To break the deadlock and put an end to the farmers' protest, the government and farmer unions have undertaken 11 rounds of discussions, the most recent on January 22. Following massive violence by protesting farmers during a tractor rally on January 26, talks have yet to resume.

Chintu Das
Farmers Protest
Farmers Protest

Union Agriculture Minister Narendra Singh Tomar on Saturday urged farmers to end their protests over the three farm bills, saying the government is ready to resume talks.

To break the deadlock and end the farmers' protest, the Government and farmer unions have gone through 11 rounds of discussions, the most recent on January 22. Following extensive violence at a tractor rally by protesting farmers on January 26, talks have yet to restart.

Also Read - Farm Bills 2020: Why Farmers are Protesting against These Bills? Analysis in Detail

Thousands of farmers, mostly from Punjab, Haryana, and western Uttar Pradesh, have been camping on Delhi's outskirts for the past seven months in protest of three legislation they claim will stop state procurement of crops at Minimum support price.

The Supreme Court has put the three legislation on hold until additional orders are issued, and has formed a committee to investigate alternatives. The report of the committee has been submitted.

"I want to convey through your media that farmers should end their agitation. Many are in favour of these new laws across the country. Still, some farmers have any issue with provisions of the laws. The Government of India is ready to listen and discuss with them," Tomar tweeted.

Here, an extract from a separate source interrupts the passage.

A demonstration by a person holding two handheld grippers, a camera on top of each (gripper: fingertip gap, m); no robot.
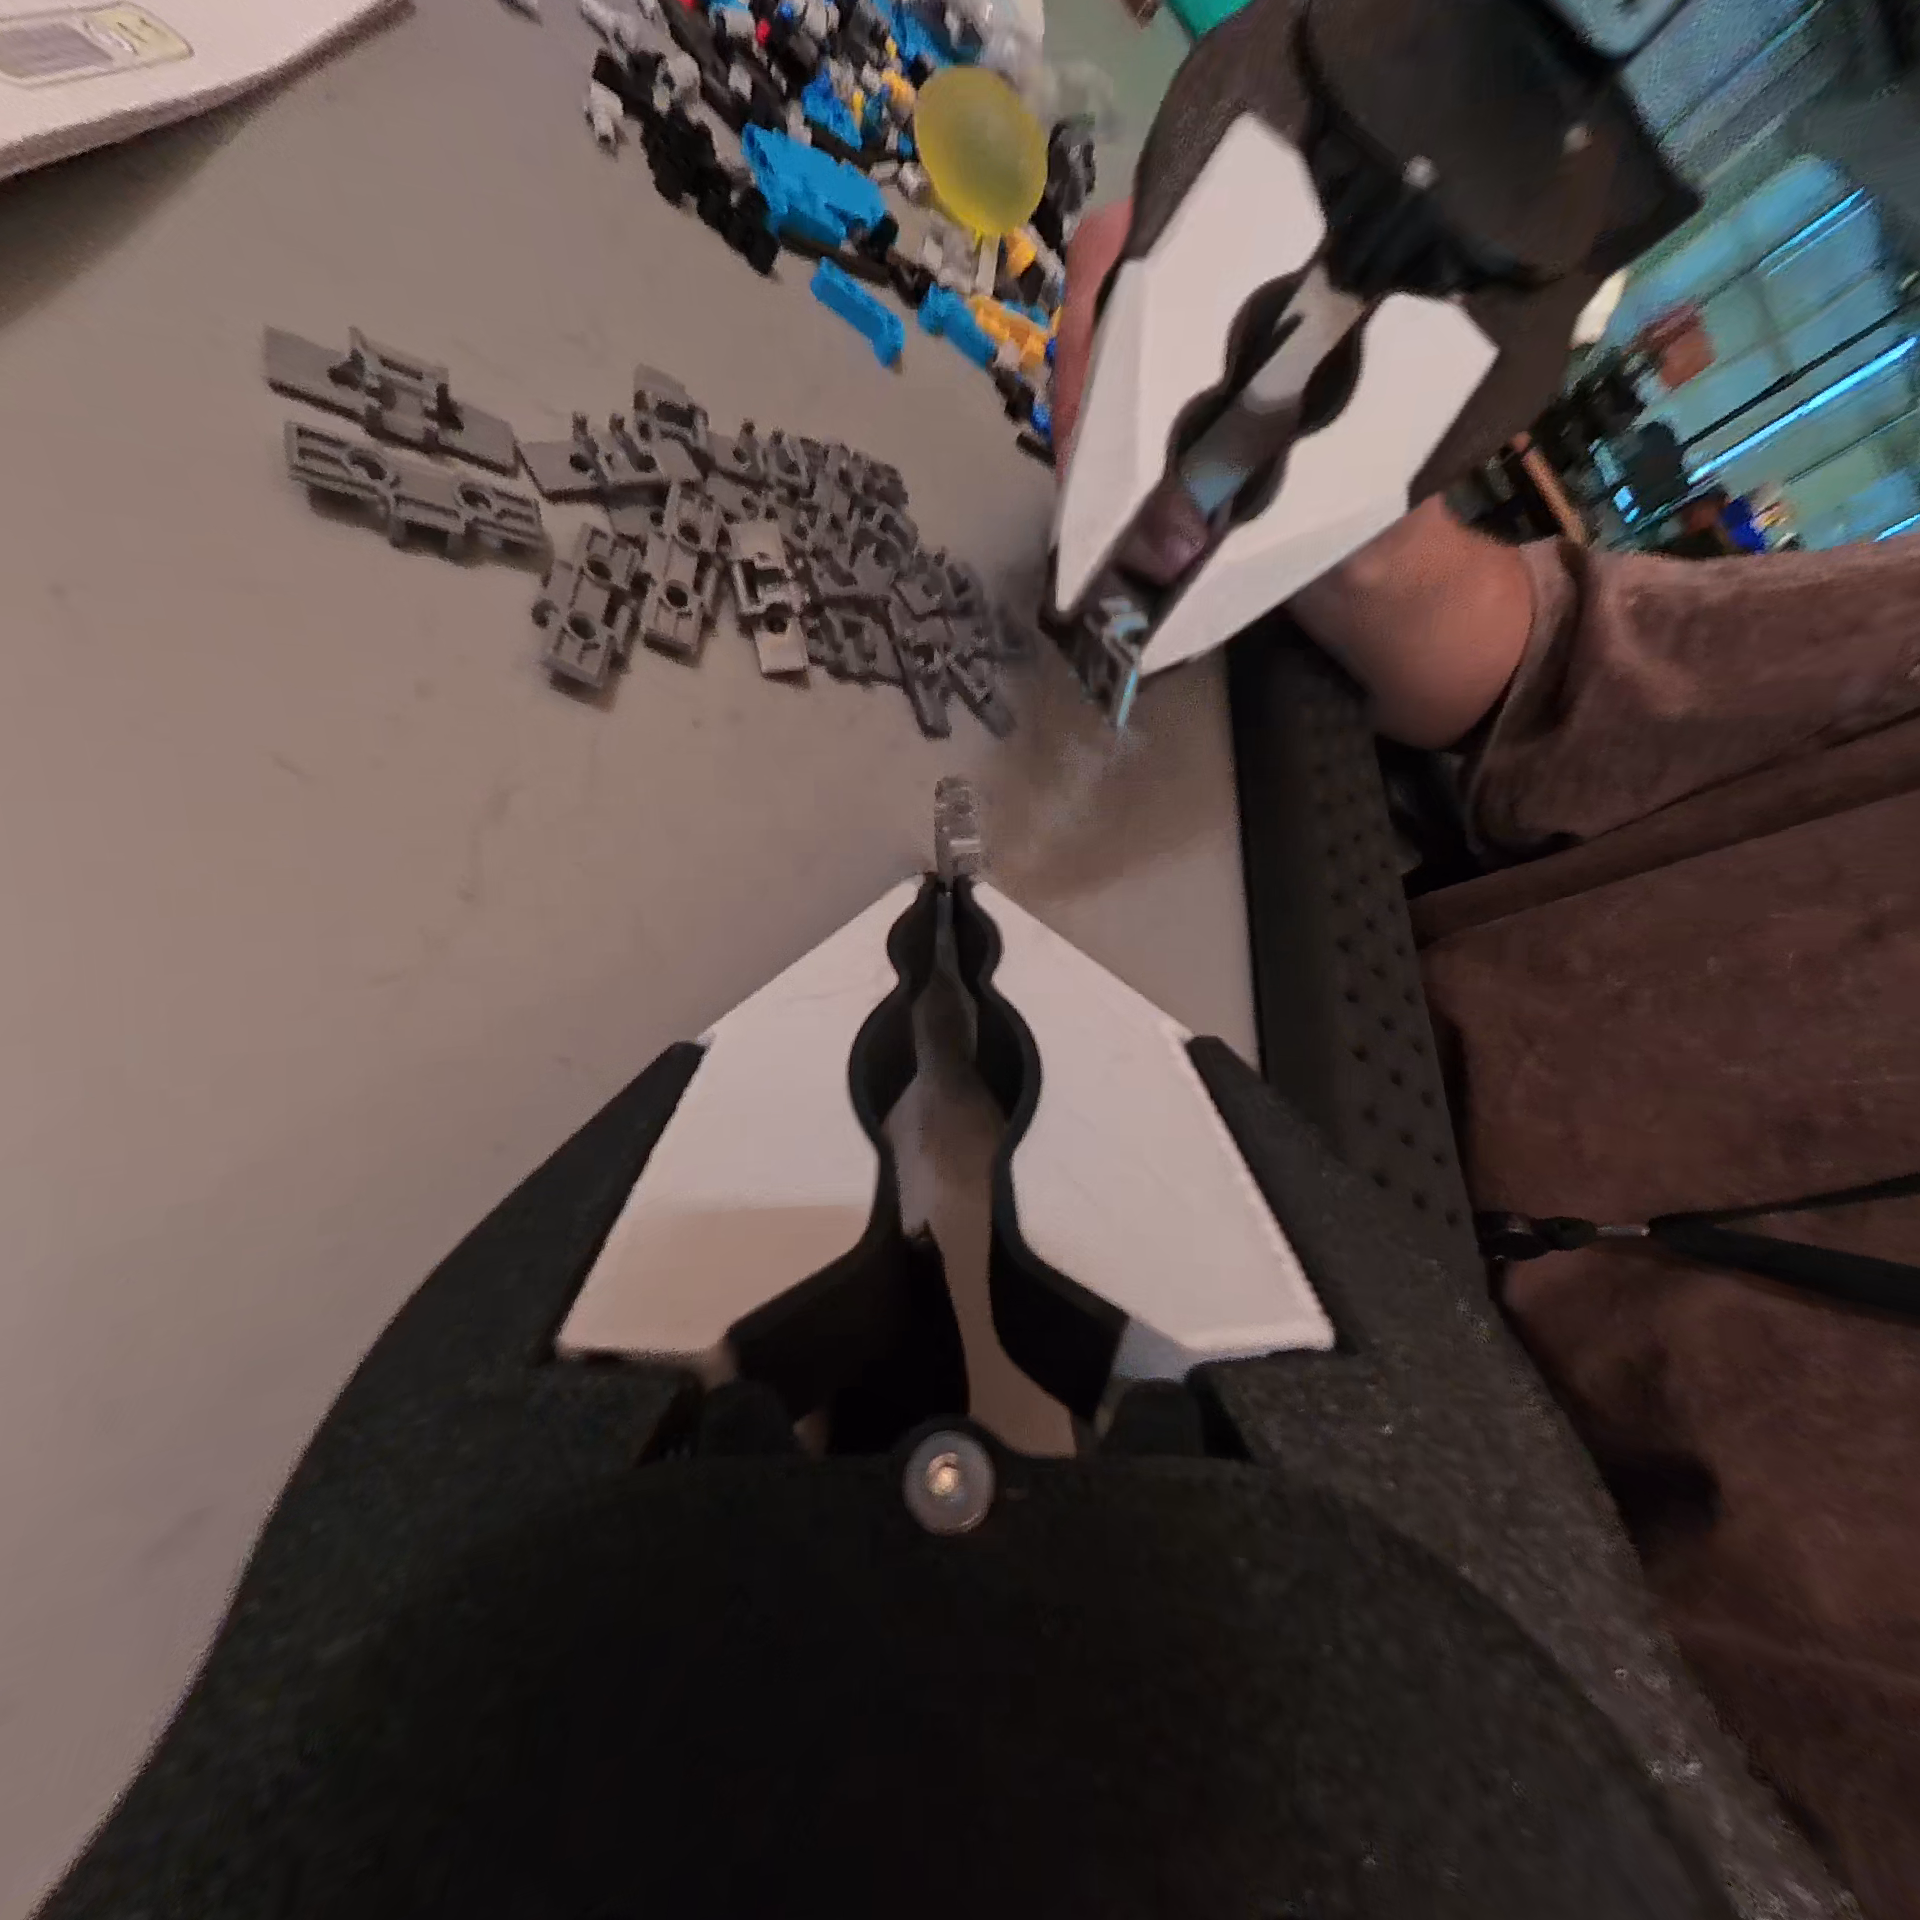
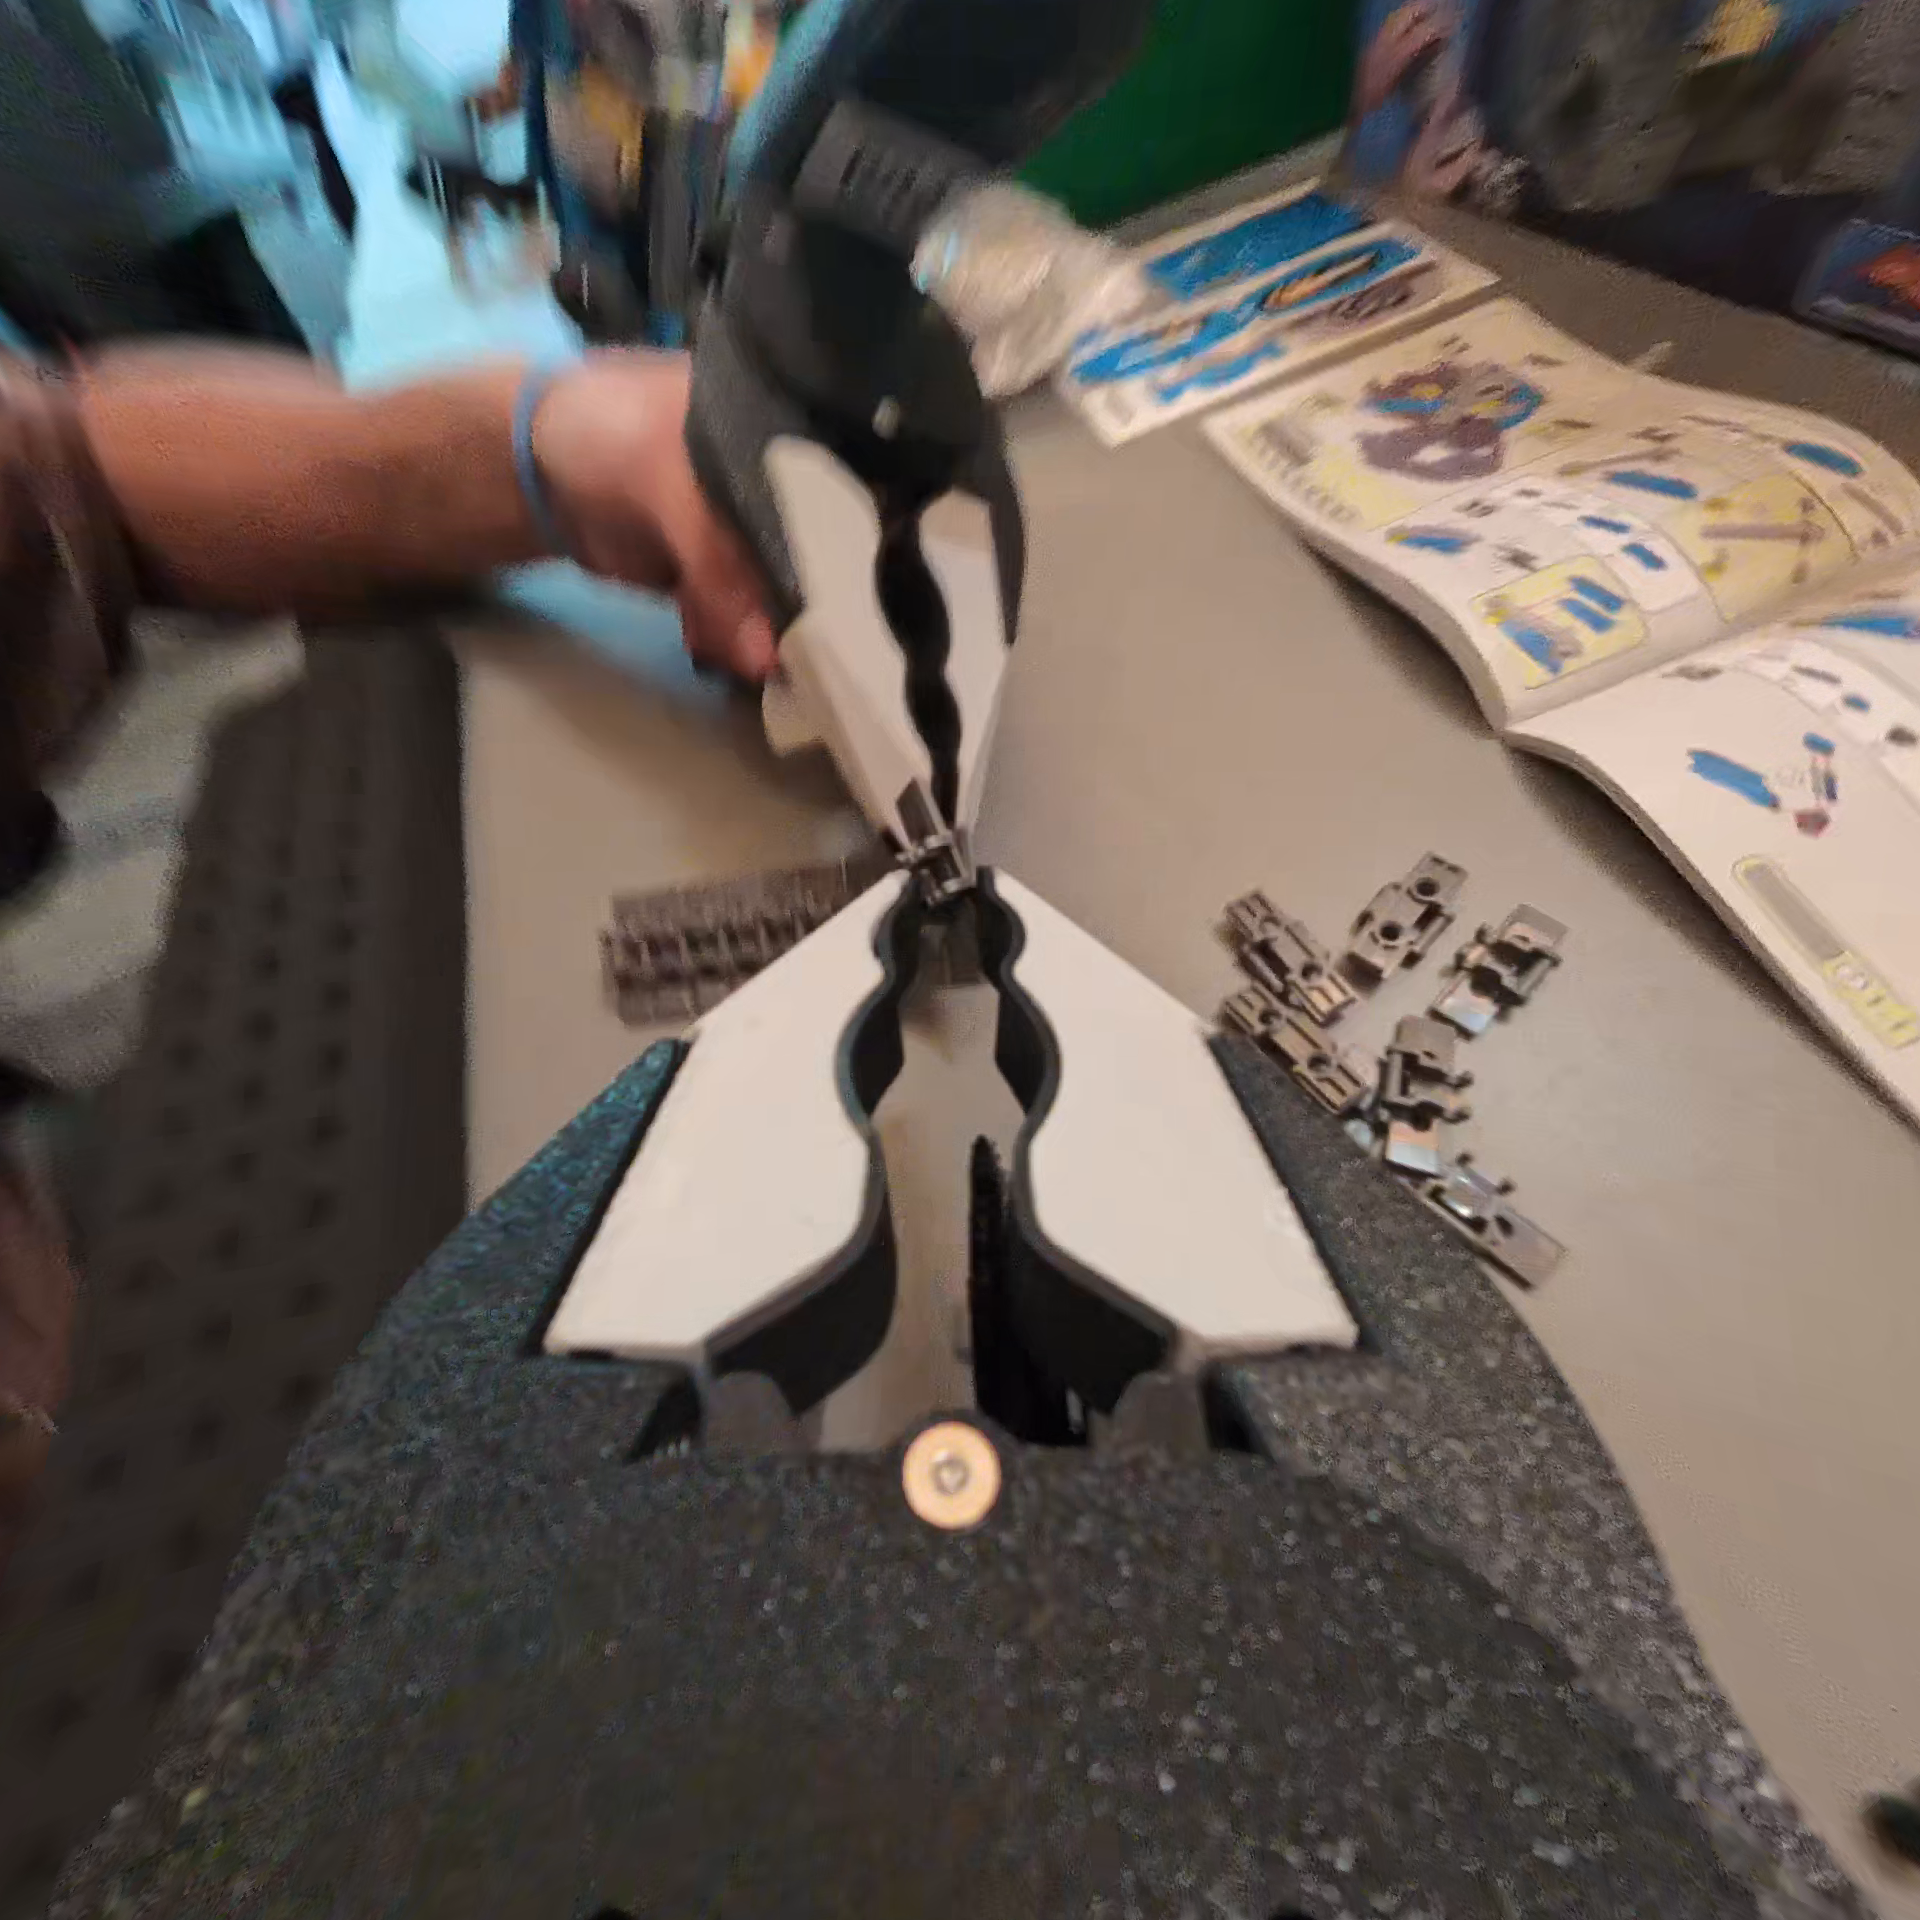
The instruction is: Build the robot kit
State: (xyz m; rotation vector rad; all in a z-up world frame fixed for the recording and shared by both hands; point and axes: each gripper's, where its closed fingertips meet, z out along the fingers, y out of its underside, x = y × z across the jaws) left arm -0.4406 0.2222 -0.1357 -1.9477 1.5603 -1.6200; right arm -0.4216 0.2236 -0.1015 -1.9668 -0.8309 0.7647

According to him, the government undertook 11 rounds of meetings with farmer unions who were protesting. The government has raised the minimum support price (MSP) and is purchasing more goods at this price.

Despite the coronavirus pandemic, the farmers' protest started back on November 26 last year and has now lasted seven months. Three union ministers, including Tomar and Food Minister Piyush Goyal, have met with the protesting farmer unions for 11 rounds of negotiations.

Also Read - Farmers Observe ‘Black Day Today to Mark Six-Months Agitation Against Centre’s Three Agricultural Laws

The government's negotiations with 41 farmer groups hit a snag at their most recent meeting on January 22, when the unions flatly rejected the Centre's request to suspend the laws.

In exchange for the protesting farmers returning to their respective homes from the capital borders, the Centre proposed to suspend the laws for 1 to 1 and a half years and form a joint committee to identify solutions during the 10th session of discussions on January 20.

Farmers' associations have claimed that the new farm laws will eliminate the mandi and MSP procurement systems, leaving farmers at the whim of large corporations, despite the government dismissing these fears as baseless.

The Supreme Court suspended the three laws' execution until further decisions were issued on January 11 and created a four-member panel to resolve the dispute. Bhupinder Singh Mann, the president of the Bhartiya Kisan Union, had exempted himself from the committee.

The panel also includes Anil Ghanwat, President of Shetkari Sanghatana (Maharashtra), and agriculture economists Pramod Kumar Joshi and Ashok Gulati. They have concluded the stakeholder consultation process and submitted the report.